No Reasonable Cause to Abate Late Filing Penalty

Post Date: 7/9/18
Last Updated: 7/9/18


Cross References
- Spottiswood, U.S. District Court for Northern California, April 24, 2018

The taxpayer prepared a joint federal income tax return for himself and his wife for the 2012 tax year using Turbo Tax software. On that return, he made a mistake when inputting a dependent's Social Security Number. He transmitted the return to Turbo Tax on or about April 12, 2013 to be electronically submitted to the IRS for electronic filing. On April 12, 2013, the IRS rejected the return because a dependent's Social Security Number and last name did not match IRS records.

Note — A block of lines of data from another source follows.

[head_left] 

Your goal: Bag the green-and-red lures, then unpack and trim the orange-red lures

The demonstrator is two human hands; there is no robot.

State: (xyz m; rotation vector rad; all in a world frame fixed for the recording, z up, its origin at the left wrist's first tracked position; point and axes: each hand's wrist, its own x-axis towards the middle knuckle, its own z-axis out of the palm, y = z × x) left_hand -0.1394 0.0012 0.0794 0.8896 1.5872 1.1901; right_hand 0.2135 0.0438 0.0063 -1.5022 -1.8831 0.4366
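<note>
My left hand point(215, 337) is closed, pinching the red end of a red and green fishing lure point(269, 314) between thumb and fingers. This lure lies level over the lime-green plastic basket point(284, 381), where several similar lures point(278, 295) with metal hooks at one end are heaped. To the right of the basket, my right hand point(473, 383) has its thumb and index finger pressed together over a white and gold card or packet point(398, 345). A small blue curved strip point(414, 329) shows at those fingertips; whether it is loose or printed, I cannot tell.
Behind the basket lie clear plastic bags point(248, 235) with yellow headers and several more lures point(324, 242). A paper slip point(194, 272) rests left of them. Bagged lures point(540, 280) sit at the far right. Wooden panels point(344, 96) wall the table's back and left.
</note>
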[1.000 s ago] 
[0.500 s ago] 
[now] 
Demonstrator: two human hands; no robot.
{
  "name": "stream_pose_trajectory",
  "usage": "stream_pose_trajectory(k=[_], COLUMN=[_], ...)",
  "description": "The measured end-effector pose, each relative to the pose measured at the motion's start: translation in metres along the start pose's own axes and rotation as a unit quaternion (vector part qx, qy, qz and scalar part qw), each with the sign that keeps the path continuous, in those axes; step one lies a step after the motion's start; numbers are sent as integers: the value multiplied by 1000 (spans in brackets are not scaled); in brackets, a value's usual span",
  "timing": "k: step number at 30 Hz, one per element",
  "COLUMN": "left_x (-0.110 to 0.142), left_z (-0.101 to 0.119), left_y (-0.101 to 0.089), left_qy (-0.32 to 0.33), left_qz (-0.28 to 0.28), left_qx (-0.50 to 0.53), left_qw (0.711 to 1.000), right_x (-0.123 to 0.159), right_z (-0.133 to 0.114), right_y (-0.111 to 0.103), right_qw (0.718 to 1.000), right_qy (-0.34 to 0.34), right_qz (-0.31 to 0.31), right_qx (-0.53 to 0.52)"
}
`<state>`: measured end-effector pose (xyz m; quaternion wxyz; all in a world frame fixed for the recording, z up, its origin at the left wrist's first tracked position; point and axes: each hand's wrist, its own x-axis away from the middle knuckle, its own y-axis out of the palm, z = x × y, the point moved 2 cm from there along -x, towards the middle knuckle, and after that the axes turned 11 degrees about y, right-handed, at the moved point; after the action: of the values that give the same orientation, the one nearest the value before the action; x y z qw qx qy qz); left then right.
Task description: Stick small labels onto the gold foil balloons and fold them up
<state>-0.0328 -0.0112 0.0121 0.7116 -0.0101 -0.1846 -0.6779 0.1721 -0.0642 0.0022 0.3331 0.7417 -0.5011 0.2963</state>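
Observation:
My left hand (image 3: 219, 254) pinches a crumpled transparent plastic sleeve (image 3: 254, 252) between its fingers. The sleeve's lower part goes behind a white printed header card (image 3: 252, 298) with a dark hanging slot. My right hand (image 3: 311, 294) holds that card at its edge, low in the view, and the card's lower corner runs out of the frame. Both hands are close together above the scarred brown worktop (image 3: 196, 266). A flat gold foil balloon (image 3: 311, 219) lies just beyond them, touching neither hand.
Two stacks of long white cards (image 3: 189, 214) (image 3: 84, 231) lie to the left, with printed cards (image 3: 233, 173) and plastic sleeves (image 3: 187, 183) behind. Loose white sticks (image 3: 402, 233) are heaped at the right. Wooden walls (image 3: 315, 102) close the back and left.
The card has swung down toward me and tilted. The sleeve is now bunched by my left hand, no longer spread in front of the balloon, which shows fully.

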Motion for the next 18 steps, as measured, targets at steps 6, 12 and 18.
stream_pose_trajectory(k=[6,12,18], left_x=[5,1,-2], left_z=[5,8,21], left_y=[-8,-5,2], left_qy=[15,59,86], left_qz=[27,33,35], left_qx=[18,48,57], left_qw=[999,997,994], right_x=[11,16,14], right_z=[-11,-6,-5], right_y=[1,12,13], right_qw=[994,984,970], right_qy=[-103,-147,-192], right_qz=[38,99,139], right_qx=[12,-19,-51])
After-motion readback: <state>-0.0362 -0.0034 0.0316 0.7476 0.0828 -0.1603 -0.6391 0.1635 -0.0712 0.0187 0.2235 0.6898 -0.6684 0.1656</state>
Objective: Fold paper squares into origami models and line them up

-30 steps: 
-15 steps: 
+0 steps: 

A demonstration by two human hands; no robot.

Turbo Tax sent an email to the taxpayer notifying him the IRS had rejected the 2012 joint federal income tax return.

Turbo Tax software has a "check e-file status" screen. The taxpayer did not check this screen (or notice the email) until many months later. The taxpayer owed $395,619 in federal income tax on his 2012 return. The taxpayer claimed he failed to notice that $395,619 had not been withdrawn from his checking account because he had an unusually high account balance. On January 7, 2015, he filed a [corrected paper copy of his] 2012 joint federal tax return and paid the $395,619 income tax liability in full. On February 16, 2015, the IRS assessed a late filing penalty of $89,014, a late payment penalty of $41,539, and $26,216 in interest.